Livro de 69 será relançado no dia 6, durante exposição
Contos de José Sarney lançam olhar poético sobre extremos
MARCELO RUBENS PAIVA
ARTICULISTA DA FOLHA
Em 1969, Guevara, Martin Luther King e Bob Kennedy já
estavam mortos, o Brasil vivia sob
o AI-5, jovens cabeludos de lá pediam paz e amor, enquanto os jovens daqui pegavam em armas.
Em 1969, a editora Martins lançava "Norte das Águas", livro de
contos de José Sarney -então
um político secundário da Arena,
braço civil do regime militar brasileiro-, agora relançado pela Siciliano numa cerimônia de pompa que homenageia os 70 anos do
autor com uma exposição de sua
trajetória política.
O que mata um crítico é o preconceito. Muitas vezes, lê-se uma
obra com as ambiguidades da vida pessoal do autor em primeiro
plano. Não há transparência em
divergências ideológico-históricas. Mas um livro é um livro.

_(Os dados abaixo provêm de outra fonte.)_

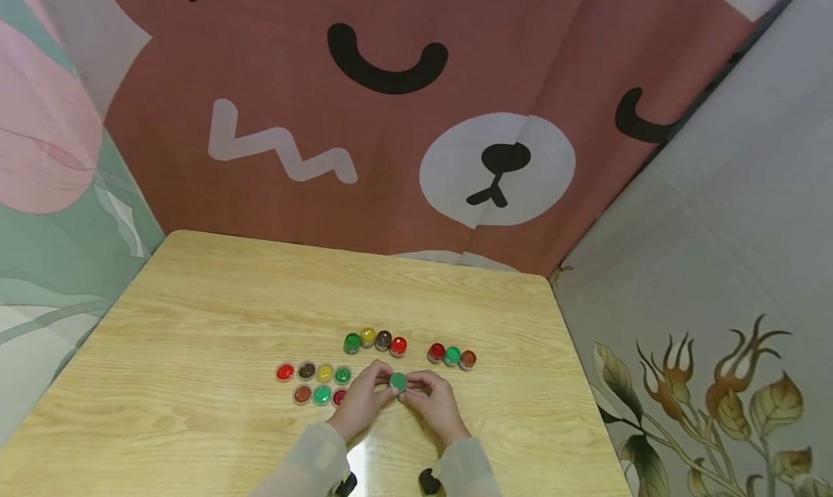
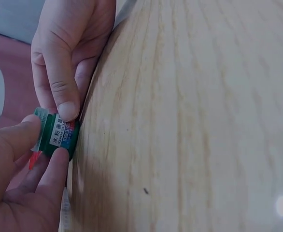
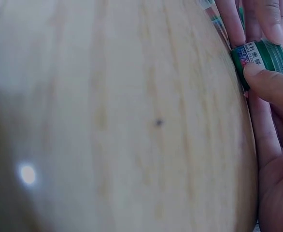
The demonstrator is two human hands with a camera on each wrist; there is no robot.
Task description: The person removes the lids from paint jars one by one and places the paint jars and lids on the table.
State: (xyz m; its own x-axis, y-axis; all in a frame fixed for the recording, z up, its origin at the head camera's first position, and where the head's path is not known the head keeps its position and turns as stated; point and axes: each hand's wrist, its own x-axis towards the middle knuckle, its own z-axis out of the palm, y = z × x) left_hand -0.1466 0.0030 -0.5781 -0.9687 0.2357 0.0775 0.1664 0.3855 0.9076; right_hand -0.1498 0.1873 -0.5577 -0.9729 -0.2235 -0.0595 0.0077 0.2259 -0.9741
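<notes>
A small green gouache paint jar [image 1: 398, 382] is held between both hands, low over the table, its ridged translucent lid on top and a printed label on its side. My left hand [image 1: 361, 400] grips it from the left; in the left wrist view its thumb [image 2: 28, 129] presses against the lid and a fingertip [image 2: 59, 157] touches the body. From the other side my right hand [image 1: 434, 404] pinches the jar body, its thumb [image 3: 257, 72] over the label in the right wrist view.
Beyond the hands stand a row of several open paint jars [image 1: 383, 340] and, to its right, three more jars [image 1: 452, 356]. Left of my left hand lie two rows of paint-smeared lids [image 1: 322, 394], one partly hidden by the hand. Printed curtains [image 1: 293, 215] border the wooden table [image 1: 215, 302].
</notes>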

Em 1995, Sarney publicou o primeiro romance, "O Dono do
Mar", livro sobre aparições de
náufragos do litoral maranhense;
a história do pescador Antão Cristório vendeu 40 mil cópias no
Brasil, foi lançado em vários países, teve admiradores como Lévi-Strauss e está virando filme, com
direção de Odorico Mendes.
Em 2000, Sarney lançou o segundo romance, "Saraminda",
um épico que se passa na Amazônia sobre garimpeiros e uma garota "créole" que se dizia virgem,
andava nua, tinha a pele escura,
os olhos verdes e os bicos dos
seios dourados, como o ouro.
Para escrever "O Dono do Mar",
Sarney se baseou em seu ensaio
sociológico sobre a pesca, feito
quando era jovem. Para "Saraminda", se meteu na mata sozinho e conviveu com garimpeiros.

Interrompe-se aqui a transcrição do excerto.